▸ **Task requirements**
Please repeat exactly the lines below from the one containing "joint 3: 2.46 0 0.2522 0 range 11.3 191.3" down to the one containing "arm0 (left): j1", both included, and nothing else.

---- Materials provided

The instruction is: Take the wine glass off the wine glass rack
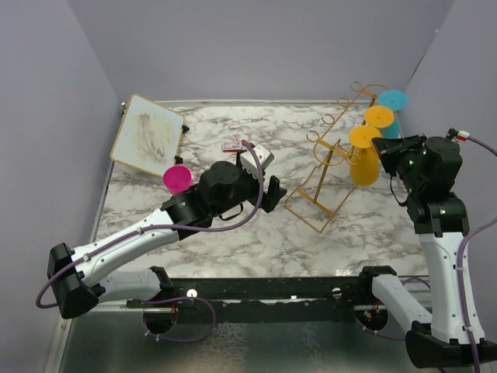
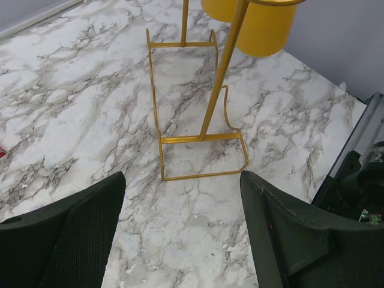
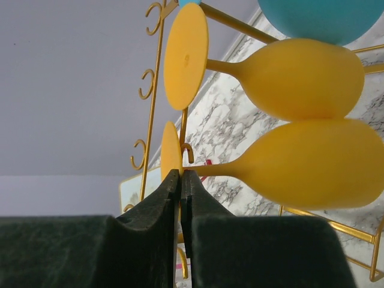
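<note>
The marble tabletop (image 1: 233,241) is carrying everything I am watching. The gold rack (image 1: 322,167) is standing right of centre, its ladder slanting up toward the back right. A white board (image 1: 147,134) with a gold edge is lying at the back left.

Three glasses are hanging bowl-down on the rack's right side, their feet caught in its loops. The near yellow glass (image 3: 306,162) is hanging lowest, the far yellow glass (image 3: 300,78) is next up and the teal glass (image 3: 318,18) is hanging at the top. A pink glass (image 1: 177,179) is sitting on the tabletop just beside the left arm, well apart from the rack.

The left tool (image 2: 182,198) is hovering over bare marble, released, with its fingers spread wide and nothing between them, facing the rack's base. The right tool (image 3: 180,175) is reaching in from the right and is clenched, its fingertips pressing together right at the near yellow glass's foot, beside the stem. I cannot tell whether they are nipping the foot's rim.
</note>
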Robot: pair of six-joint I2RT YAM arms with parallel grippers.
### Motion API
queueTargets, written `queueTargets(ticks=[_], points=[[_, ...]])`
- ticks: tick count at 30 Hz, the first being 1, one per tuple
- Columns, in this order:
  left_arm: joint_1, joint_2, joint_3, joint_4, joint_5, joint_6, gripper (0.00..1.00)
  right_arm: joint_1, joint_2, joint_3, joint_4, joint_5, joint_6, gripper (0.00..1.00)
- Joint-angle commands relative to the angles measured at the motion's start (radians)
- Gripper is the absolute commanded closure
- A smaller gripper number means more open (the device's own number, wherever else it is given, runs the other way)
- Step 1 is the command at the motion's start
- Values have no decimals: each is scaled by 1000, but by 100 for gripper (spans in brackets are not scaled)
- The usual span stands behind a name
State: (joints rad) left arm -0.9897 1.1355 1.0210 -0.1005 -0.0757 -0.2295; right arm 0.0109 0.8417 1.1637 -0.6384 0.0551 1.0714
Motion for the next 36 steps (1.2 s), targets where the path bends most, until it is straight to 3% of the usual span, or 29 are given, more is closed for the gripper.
queueTargets(ticks=[1,14,25,36], points=[[-1,-26,35,-10,-17,7,21,-5,-20,28,-23,8,22,97],[-1,-34,53,-22,-13,-7,21,-5,-56,42,-22,-40,141,98],[-1,-37,56,-23,-3,-14,21,-5,-98,68,-76,96,118,98],[-1,-29,63,-19,15,-24,21,-5,-103,83,-86,116,109,98]])
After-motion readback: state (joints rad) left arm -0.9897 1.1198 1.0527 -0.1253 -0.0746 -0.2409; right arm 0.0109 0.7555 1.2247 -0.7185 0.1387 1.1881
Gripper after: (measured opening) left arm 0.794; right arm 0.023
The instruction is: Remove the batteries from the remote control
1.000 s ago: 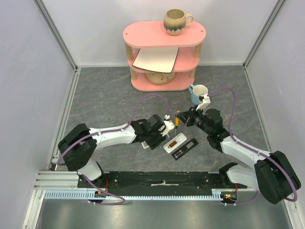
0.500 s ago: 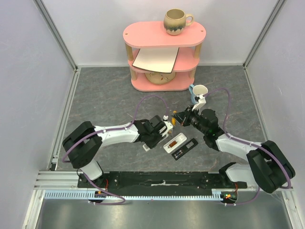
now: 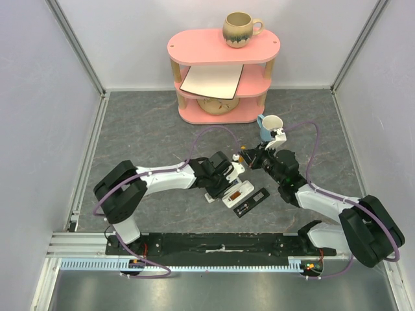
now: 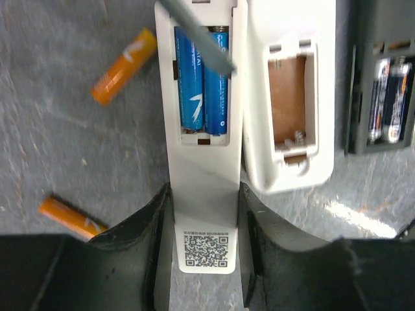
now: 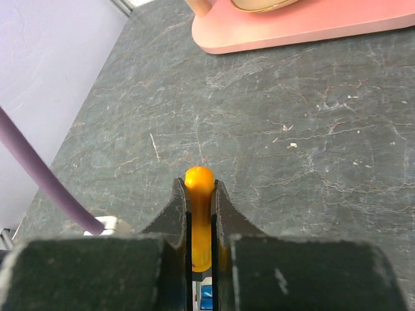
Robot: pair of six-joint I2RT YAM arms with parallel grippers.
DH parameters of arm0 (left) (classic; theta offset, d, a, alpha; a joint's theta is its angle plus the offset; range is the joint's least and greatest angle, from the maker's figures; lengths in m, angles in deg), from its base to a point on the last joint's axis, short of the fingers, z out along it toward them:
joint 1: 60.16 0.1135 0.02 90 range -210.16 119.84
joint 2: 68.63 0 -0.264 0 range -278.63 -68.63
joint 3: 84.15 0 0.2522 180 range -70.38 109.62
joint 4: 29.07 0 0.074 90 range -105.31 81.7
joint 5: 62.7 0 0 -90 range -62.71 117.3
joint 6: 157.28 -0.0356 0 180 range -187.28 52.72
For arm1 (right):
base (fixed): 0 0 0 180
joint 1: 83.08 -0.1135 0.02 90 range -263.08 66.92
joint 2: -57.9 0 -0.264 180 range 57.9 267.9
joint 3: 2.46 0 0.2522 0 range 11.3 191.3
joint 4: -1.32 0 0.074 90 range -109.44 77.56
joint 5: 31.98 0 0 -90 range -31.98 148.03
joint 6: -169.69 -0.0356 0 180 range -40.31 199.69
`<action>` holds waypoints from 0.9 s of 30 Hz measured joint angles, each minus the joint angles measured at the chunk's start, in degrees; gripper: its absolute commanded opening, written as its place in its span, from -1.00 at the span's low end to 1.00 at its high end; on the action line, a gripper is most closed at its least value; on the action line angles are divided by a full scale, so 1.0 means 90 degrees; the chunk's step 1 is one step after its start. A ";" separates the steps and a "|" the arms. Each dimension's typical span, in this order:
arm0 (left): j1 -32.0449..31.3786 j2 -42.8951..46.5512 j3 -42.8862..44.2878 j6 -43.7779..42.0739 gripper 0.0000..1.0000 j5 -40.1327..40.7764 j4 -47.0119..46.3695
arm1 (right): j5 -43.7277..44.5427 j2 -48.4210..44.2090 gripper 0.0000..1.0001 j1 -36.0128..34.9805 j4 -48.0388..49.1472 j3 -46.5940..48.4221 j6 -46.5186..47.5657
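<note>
So here's where I'm at. The left claw (image 4: 204,194) is clamped on the sides of the slim white plastic remote (image 4: 202,162), down at its QR-sticker end. The two blue cylindrical batteries (image 4: 204,103) are side by side in its open bay. The right claw (image 5: 200,184) is squeezed tight on the orange-handled screwdriver (image 5: 199,220), and its grey shaft (image 4: 198,32) crosses the top of that bay.

Two orange batteries (image 4: 123,66) (image 4: 68,217) are already loose on the grey stone-look table (image 4: 52,149). The wider white remote (image 4: 292,26) just beside has an empty bay. The black remote (image 4: 363,19) on the far side has dark cells in it.

What worries me:
- I'm only gripping the tail of the slim remote. If I pry at the far end, the body could pivot or slide out of the claw.
- If the tip skates off the round cell, it could hit the spring contact or shove the neighbouring remote.
- A cell that pops out could roll, maybe under the arm where I can't see it.

Compared with a second ago, the left claw has moved right, over the remotes, and its jaws have narrowed onto this one. The right arm has shifted a little, and the screwdriver is in much the same spot.
</note>
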 measured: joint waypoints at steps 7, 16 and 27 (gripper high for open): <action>0.0000 -0.0750 0.0743 -0.0202 -0.66 0.0112 0.0044 | 0.0245 0.0002 -1.00 0.0061 0.0000 -0.0085 0.0002; -0.0024 -0.0656 0.0493 -0.0335 0.28 0.0172 -0.0335 | 0.0508 0.0002 -1.00 0.0223 -0.0012 -0.0223 -0.0002; -0.0022 -0.0240 -0.0262 -0.0255 0.17 0.0221 -0.1270 | 0.0619 0.0061 -1.00 0.0340 0.0075 -0.0233 0.0032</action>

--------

▸ **Exercise result**
joint 3: 2.46 0 0.2522 0 range 11.3 191.3
joint 4: -1.32 0 0.074 90 range -109.44 77.56
joint 5: 31.98 0 0 -90 range -31.98 148.03
joint 6: -169.69 -0.0356 0 180 range -40.31 199.69
`<action>` holds waypoints from 0.9 s of 30 Hz measured joint angles, each minus the joint angles measured at the chunk's start, in degrees; gripper: its absolute commanded opening, written as its place in its span, from -1.00 at the span's low end to 1.00 at its high end; on the action line, a gripper is most closed at its least value; on the action line angles are divided by a full scale, so 1.0 means 90 degrees; the chunk's step 1 is one step after its start. A ";" separates the steps and a "|" the arms. Each dimension's typical span, in this order:
arm0 (left): j1 -32.0449..31.3786 j2 -42.8951..46.5512 j3 -42.8862..44.2878 j6 -43.7779..42.0739 gripper 0.0000..1.0000 j5 -40.1327..40.7764 j4 -47.0119..46.3695

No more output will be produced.